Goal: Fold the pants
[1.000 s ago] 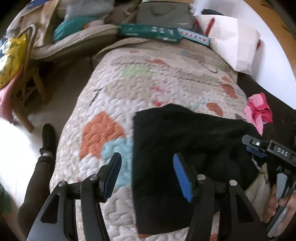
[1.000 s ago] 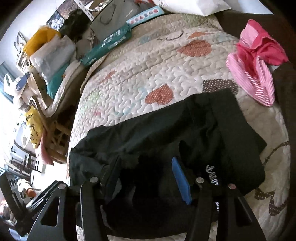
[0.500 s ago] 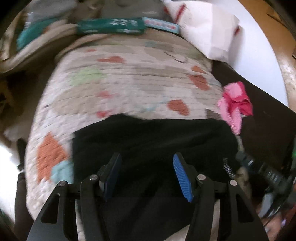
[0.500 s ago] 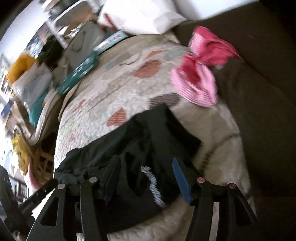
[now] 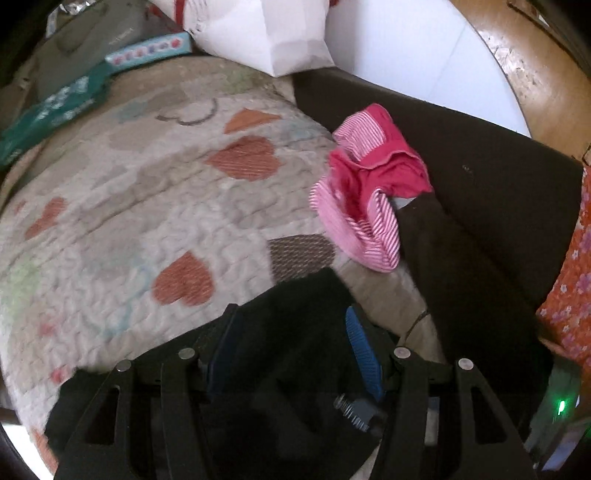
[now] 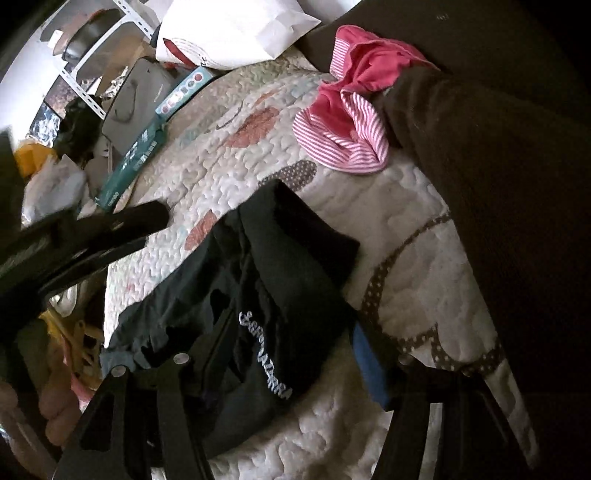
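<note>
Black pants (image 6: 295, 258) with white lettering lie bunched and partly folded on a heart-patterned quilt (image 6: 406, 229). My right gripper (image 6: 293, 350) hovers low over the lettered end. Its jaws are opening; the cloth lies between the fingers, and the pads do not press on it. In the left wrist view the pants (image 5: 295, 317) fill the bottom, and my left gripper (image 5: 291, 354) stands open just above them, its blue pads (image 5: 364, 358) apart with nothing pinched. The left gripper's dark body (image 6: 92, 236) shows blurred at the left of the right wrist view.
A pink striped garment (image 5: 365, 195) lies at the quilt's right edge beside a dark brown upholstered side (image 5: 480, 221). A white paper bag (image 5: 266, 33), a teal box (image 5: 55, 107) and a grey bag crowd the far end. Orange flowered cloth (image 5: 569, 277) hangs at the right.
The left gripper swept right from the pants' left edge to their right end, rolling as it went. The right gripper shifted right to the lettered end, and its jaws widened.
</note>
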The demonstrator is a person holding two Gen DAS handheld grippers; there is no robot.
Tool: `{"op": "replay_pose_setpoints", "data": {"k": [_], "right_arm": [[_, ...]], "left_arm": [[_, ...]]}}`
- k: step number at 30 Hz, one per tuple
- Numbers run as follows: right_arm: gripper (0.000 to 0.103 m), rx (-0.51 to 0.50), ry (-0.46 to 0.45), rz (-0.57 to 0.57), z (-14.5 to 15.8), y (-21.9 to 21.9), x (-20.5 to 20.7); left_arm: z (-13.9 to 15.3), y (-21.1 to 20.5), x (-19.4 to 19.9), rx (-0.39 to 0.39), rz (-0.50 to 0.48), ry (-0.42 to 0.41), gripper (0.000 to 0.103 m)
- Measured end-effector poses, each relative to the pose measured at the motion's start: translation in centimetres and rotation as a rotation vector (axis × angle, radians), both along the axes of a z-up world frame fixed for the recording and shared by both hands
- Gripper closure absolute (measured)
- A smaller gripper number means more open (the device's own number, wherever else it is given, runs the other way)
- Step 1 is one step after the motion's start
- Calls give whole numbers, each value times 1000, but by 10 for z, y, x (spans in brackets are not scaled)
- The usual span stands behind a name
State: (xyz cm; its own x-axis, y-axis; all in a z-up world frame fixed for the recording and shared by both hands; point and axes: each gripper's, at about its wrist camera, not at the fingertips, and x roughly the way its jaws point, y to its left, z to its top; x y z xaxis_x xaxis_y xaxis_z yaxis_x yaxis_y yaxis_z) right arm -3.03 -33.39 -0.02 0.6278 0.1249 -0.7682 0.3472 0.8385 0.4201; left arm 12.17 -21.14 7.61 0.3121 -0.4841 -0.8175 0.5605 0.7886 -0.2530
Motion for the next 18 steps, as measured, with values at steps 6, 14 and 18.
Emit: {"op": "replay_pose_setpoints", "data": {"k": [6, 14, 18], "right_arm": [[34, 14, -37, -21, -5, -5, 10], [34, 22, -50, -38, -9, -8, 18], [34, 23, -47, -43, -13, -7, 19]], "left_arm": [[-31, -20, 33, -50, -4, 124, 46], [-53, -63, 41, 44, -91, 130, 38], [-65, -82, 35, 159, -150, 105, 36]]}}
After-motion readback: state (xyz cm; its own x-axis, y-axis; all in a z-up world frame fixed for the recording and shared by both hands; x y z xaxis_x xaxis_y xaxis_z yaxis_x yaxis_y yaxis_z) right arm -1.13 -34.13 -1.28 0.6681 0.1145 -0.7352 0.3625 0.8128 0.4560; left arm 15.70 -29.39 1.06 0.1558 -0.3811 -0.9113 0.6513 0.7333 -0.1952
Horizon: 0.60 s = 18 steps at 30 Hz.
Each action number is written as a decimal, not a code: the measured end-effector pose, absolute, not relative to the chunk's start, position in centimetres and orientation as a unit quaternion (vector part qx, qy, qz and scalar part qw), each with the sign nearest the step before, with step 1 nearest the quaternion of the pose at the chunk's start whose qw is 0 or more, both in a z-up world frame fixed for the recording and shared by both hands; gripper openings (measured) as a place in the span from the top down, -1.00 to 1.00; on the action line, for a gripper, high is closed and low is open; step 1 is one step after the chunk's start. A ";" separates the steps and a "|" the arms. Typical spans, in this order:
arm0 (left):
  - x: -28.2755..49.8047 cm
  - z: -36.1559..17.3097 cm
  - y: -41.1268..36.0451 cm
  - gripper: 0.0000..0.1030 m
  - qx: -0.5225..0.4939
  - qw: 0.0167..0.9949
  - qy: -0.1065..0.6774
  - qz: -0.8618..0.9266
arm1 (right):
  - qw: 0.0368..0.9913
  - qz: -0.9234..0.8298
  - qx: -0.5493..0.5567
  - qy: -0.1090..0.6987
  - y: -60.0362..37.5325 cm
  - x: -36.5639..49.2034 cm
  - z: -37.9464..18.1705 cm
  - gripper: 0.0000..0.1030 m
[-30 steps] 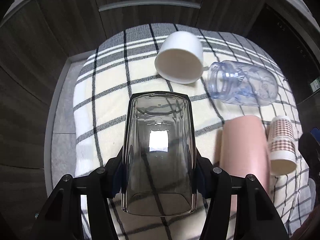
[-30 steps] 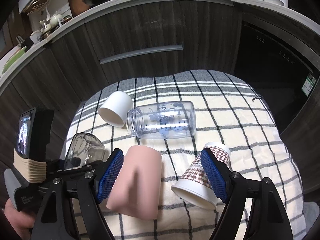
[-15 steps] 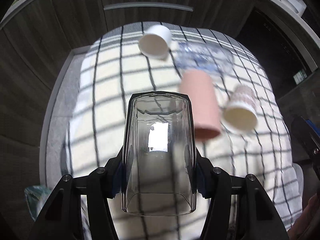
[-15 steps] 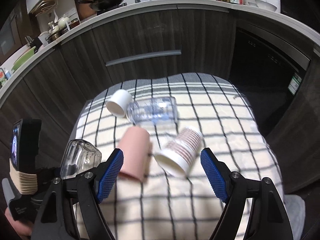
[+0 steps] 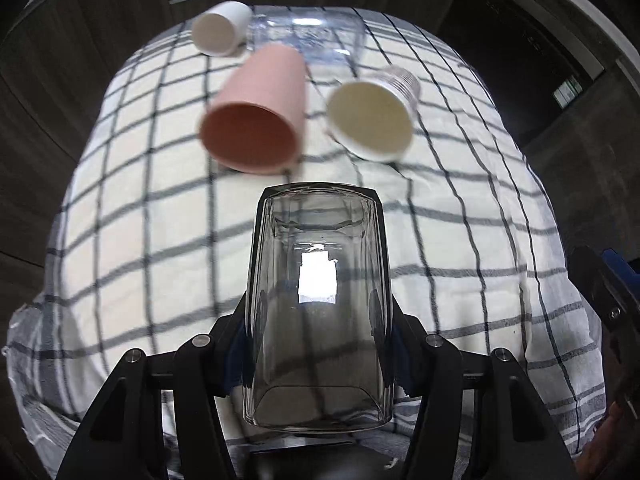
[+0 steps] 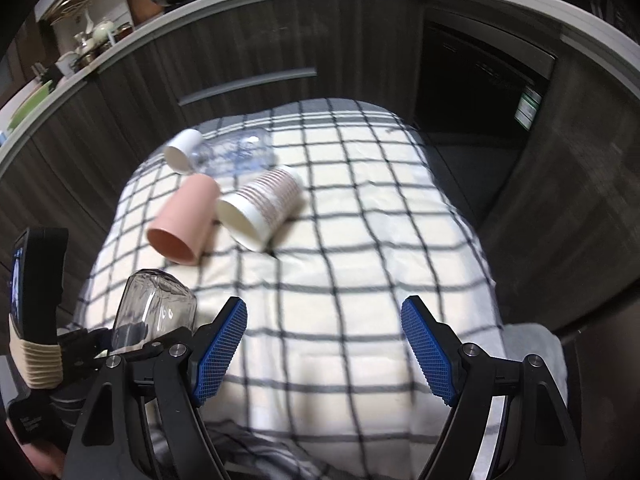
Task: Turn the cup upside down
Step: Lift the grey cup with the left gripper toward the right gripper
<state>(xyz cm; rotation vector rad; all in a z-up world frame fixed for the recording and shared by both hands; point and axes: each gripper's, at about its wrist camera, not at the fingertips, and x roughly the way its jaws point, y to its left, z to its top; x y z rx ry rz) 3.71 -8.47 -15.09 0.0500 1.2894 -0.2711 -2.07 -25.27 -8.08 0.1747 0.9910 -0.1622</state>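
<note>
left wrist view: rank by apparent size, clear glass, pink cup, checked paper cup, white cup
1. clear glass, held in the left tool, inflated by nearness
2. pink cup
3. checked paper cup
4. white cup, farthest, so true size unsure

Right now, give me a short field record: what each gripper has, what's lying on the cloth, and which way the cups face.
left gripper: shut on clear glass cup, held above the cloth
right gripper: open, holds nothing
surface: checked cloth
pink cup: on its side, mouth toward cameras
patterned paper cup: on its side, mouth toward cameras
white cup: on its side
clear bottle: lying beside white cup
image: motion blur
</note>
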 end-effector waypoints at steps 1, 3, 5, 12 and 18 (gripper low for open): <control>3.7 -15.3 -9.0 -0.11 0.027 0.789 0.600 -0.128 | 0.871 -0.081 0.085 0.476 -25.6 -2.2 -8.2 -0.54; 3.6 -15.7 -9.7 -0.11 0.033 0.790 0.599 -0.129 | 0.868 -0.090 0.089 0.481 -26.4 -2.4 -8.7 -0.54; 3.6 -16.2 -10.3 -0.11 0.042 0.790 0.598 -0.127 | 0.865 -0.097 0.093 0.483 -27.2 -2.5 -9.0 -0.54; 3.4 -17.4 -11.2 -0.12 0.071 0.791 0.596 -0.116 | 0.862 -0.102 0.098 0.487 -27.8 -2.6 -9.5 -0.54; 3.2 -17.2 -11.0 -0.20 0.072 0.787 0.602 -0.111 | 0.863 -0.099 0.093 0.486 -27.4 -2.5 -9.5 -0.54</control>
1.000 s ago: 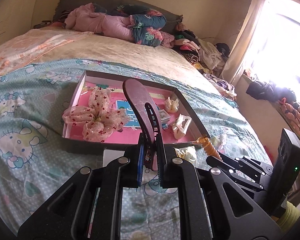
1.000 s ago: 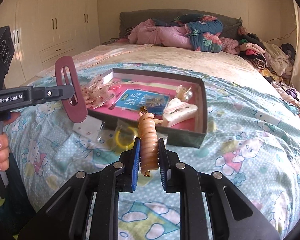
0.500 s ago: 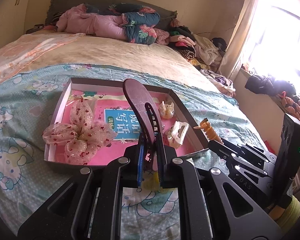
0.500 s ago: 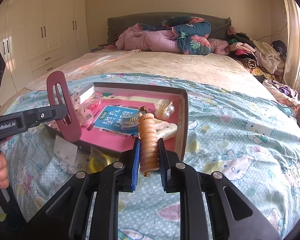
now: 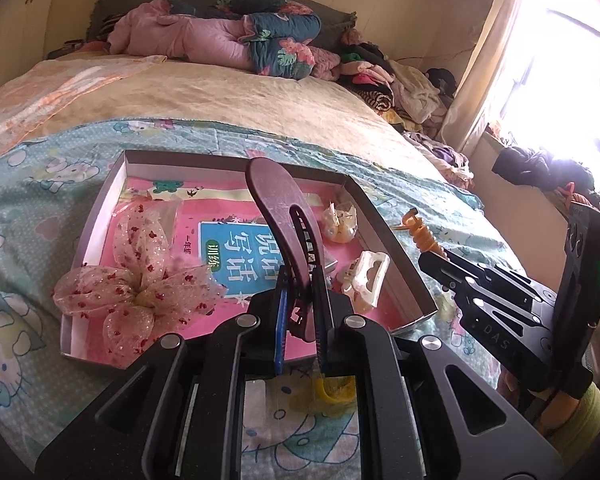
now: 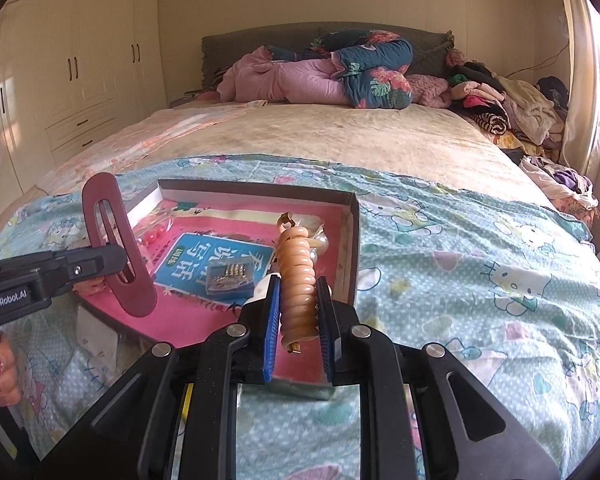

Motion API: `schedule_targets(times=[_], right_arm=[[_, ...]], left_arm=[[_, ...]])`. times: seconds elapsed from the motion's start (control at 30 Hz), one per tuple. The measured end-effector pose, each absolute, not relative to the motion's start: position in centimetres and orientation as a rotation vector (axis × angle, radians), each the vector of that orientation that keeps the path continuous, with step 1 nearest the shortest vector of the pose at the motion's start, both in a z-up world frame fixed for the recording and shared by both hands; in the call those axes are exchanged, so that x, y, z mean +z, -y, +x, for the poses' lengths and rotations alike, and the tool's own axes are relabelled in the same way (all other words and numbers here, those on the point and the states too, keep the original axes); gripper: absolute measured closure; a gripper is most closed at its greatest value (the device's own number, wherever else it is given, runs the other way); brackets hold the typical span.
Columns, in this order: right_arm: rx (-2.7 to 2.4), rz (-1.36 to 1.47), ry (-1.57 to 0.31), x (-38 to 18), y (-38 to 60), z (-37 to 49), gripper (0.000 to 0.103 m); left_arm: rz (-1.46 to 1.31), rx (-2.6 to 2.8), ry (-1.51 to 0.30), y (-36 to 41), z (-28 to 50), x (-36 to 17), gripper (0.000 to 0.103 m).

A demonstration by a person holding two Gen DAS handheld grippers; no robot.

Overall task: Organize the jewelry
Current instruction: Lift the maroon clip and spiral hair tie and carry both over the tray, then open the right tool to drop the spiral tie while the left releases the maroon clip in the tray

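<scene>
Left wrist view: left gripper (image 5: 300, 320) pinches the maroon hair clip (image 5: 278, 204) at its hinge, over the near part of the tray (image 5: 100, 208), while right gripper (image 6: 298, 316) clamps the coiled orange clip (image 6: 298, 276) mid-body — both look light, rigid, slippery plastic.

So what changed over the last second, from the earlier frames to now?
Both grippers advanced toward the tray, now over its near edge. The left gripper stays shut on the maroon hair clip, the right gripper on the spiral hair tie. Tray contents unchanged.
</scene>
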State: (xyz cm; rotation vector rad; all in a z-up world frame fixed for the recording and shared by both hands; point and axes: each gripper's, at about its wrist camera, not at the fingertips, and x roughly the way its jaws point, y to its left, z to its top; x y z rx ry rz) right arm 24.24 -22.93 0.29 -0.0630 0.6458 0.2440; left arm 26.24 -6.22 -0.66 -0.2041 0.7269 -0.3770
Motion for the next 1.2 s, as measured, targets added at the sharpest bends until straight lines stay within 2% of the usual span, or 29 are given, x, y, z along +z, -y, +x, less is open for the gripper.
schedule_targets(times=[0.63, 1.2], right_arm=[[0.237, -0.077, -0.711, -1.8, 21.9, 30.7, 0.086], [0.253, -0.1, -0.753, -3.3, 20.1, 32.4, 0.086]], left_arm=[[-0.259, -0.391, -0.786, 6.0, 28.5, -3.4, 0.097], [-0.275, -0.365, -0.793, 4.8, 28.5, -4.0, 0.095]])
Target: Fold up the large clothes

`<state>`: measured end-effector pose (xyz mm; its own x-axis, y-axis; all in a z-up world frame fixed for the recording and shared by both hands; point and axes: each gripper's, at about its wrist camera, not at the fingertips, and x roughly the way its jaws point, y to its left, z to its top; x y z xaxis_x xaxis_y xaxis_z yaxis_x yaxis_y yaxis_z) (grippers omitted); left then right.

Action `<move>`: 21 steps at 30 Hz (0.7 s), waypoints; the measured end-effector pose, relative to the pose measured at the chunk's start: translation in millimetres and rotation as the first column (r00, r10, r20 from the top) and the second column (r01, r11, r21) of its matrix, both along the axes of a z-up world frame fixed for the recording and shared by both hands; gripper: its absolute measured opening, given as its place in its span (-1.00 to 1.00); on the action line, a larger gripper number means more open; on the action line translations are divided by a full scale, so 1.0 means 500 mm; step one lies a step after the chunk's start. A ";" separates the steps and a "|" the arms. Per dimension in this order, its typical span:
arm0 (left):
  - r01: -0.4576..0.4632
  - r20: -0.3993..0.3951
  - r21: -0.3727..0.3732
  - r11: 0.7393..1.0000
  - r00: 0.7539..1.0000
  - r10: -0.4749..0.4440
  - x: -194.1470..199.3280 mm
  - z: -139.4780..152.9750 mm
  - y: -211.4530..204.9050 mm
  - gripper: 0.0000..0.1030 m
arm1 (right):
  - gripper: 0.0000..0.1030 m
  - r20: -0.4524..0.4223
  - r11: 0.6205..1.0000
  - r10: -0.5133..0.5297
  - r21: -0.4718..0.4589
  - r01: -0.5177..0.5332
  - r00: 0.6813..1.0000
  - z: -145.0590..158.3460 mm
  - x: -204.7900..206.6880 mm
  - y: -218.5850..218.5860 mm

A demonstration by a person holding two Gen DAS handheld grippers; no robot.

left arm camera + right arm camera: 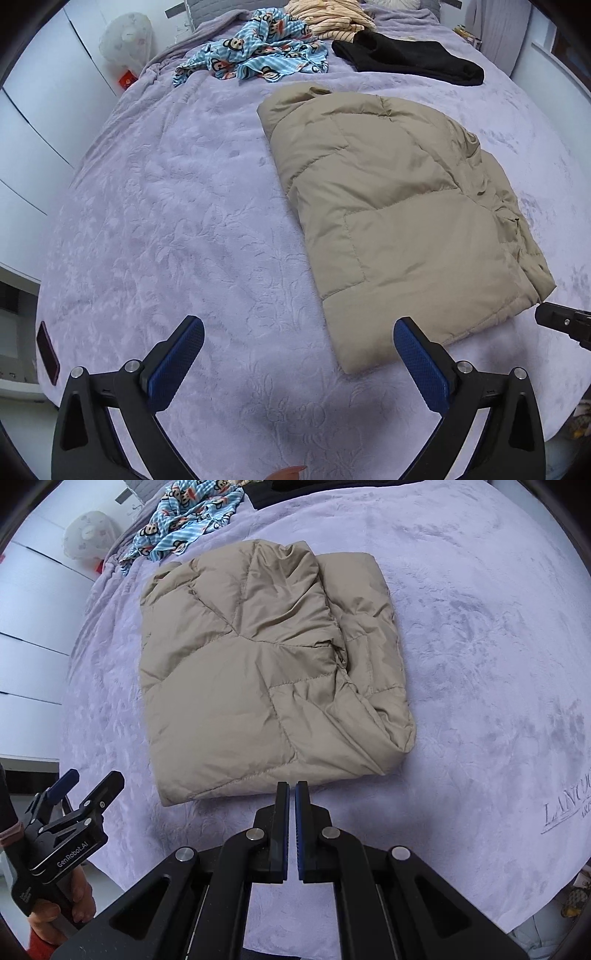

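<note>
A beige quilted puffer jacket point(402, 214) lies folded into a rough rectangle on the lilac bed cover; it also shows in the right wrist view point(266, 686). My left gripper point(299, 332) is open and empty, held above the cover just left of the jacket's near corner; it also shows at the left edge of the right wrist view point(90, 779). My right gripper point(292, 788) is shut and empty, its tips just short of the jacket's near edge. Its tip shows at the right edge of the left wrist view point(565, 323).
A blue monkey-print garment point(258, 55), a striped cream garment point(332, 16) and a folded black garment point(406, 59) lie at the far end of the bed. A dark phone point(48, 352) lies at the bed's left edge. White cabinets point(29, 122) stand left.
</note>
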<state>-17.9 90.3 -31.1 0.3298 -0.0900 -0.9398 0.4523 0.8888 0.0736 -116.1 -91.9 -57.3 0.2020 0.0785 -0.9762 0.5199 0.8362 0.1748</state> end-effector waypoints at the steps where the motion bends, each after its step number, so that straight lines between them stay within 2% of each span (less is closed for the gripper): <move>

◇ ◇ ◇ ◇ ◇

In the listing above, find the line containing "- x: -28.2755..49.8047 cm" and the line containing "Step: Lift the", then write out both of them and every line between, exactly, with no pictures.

* **Output of the task**
  - x: -28.2755..49.8047 cm
  - z: -36.1559..17.3097 cm
  - y: -41.1268..36.0451 cm
  - gripper: 0.0000..0.1030 m
  - qx: -0.5225..0.4939
  - qw: 0.0167..0.9949
  - qy: -0.1065..0.6774
  - qz: -0.8618..0.9266
arm1 (right):
  - qw: 0.0368..0.9913
  - qz: -0.9234..0.8298
  - qx: -0.5493..0.5567
  - qy: -0.1090..0.6987
  - y: -60.0362..37.5325 cm
  - x: -36.5639..49.2034 cm
  - z: -37.9464..18.1705 cm
  - gripper: 0.0000..0.1030 m
[-30 steps] 
[-30 steps] 
[-15 steps] 
[-15 steps] 
[+0 steps] 
[+0 steps] 
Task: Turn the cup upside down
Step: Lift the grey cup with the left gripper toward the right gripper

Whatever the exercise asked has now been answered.